REQUIREMENT ::
Copy out every line below without alteration.
((
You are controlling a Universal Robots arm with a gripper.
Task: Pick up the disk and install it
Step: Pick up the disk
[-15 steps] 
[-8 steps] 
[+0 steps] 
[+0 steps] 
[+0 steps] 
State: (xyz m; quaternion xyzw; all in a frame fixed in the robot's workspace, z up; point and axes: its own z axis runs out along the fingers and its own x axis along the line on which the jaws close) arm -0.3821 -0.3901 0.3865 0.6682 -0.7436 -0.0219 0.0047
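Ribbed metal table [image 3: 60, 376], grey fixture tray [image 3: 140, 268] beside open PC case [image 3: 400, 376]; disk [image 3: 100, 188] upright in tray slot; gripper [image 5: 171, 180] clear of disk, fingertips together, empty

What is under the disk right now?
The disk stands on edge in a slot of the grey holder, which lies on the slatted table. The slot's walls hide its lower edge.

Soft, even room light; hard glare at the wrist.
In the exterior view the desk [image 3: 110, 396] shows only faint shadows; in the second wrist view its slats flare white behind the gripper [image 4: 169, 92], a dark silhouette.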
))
TASK SOLUTION ::
You are controlling a Universal Robots arm with a gripper.
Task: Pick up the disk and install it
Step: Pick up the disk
[-15 steps] 
[-8 steps] 
[+0 steps] 
[+0 steps] 
[+0 steps] 
State: (xyz m; quaternion xyzw; all in a frame fixed in the robot's workspace, z up; point and axes: its own z axis runs out along the fingers and its own x axis along the line on which the jaws close) arm -0.3821 -0.3901 0.3865 0.6682 -0.7436 -0.0219 0.0047
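Ribbed metal table [image 3: 60, 376], grey fixture tray [image 3: 140, 268] beside open PC case [image 3: 400, 376]; disk [image 3: 100, 188] upright in tray slot; gripper [image 5: 171, 180] clear of disk, fingertips together, empty

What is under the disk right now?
The disk stands on edge in a slot of the grey holder, which lies on the slatted table. The slot's walls hide its lower edge.

Soft, even room light; hard glare at the wrist.
In the exterior view the desk [image 3: 110, 396] shows only faint shadows; in the second wrist view its slats flare white behind the gripper [image 4: 169, 92], a dark silhouette.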

The requested output is now complete.